[Activity]
Pictures appear in the records below; write out everything else exactly.
-*-
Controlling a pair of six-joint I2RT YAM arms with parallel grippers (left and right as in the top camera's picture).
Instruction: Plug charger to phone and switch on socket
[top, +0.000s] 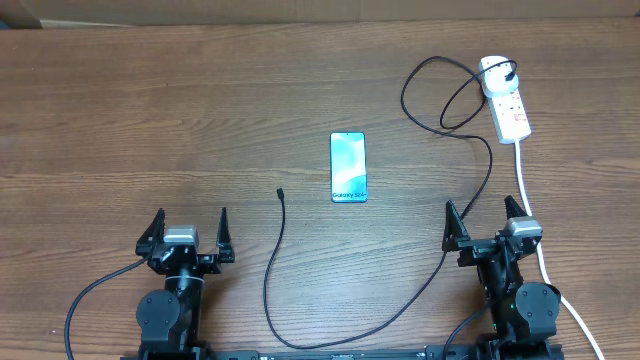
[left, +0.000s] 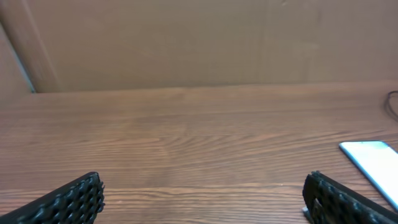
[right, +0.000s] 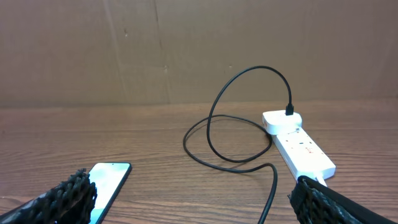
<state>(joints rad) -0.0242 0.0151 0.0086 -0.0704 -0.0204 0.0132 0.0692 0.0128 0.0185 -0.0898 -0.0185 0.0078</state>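
Observation:
The phone (top: 348, 167) lies face up mid-table, its light blue screen lit; it also shows in the left wrist view (left: 373, 160) and the right wrist view (right: 107, 182). The charger (top: 274, 270) is a thin black cable whose free tip lies left of the phone, its other end plugged into the socket (top: 505, 98), a white strip at the far right (right: 298, 146). My left gripper (top: 186, 226) sits open near the front left, nothing between its fingers. My right gripper (top: 487, 218) is open at the front right, straddling the cable (right: 268, 193).
The socket's thick white cord (top: 540, 250) runs down the right side past my right arm. A brown cardboard wall (right: 199, 50) stands behind the wooden table (top: 150, 120).

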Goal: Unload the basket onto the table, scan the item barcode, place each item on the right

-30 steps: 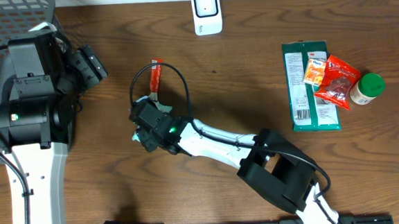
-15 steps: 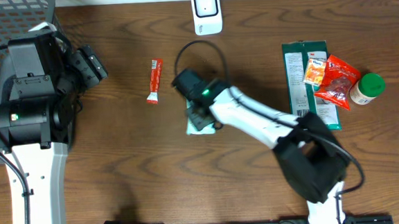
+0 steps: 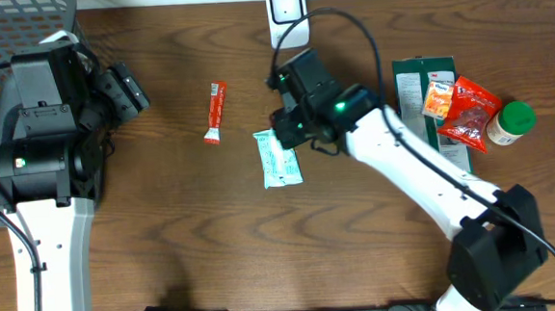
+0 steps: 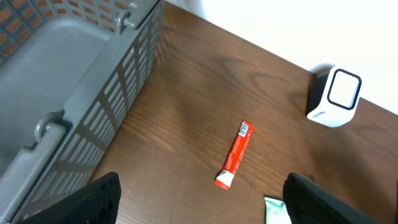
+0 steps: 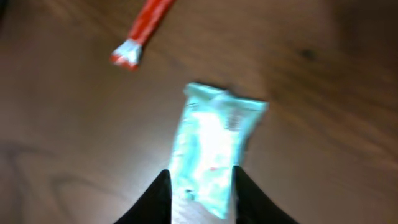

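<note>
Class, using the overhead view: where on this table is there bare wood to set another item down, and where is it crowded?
Bare: the front of the brown wooden table, bordered by the left arm's white base, the right arm and the pale green plastic packet above. Crowded: the right side, where a flat green package, red snack bag and green-lidded jar cluster.
</note>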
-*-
[Solved problem]
Controlling a pair of six-joint I2RT YAM arms with parallel grippers (left and right as in the top camera's picture).
Instruction: Plug charger to phone and switch on socket
[top, +0.000s] 
[left, +0.000s] 
[right, +0.000s] 
<state>(joints rad) -0.0242 0.0151 0.0086 -0.0704 -0.0204 0.0132 0.0692 0.0128 0.0185 -0.0898 -0.0185 0.0078</state>
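Observation:
The phone (top: 348, 167) lies face up mid-table, its light blue screen lit; it also shows in the left wrist view (left: 373, 160) and the right wrist view (right: 107, 182). The charger (top: 274, 270) is a thin black cable whose free tip lies left of the phone, its other end plugged into the socket (top: 505, 98), a white strip at the far right (right: 298, 146). My left gripper (top: 186, 226) sits open near the front left, nothing between its fingers. My right gripper (top: 487, 218) is open at the front right, straddling the cable (right: 268, 193).
The socket's thick white cord (top: 540, 250) runs down the right side past my right arm. A brown cardboard wall (right: 199, 50) stands behind the wooden table (top: 150, 120).
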
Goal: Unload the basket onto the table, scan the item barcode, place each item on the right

-30 steps: 
-15 steps: 
+0 steps: 
+0 steps: 
+0 steps: 

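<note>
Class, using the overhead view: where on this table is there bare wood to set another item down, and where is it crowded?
Bare: the front of the brown wooden table, bordered by the left arm's white base, the right arm and the pale green plastic packet above. Crowded: the right side, where a flat green package, red snack bag and green-lidded jar cluster.
</note>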

With this output, the exercise is done.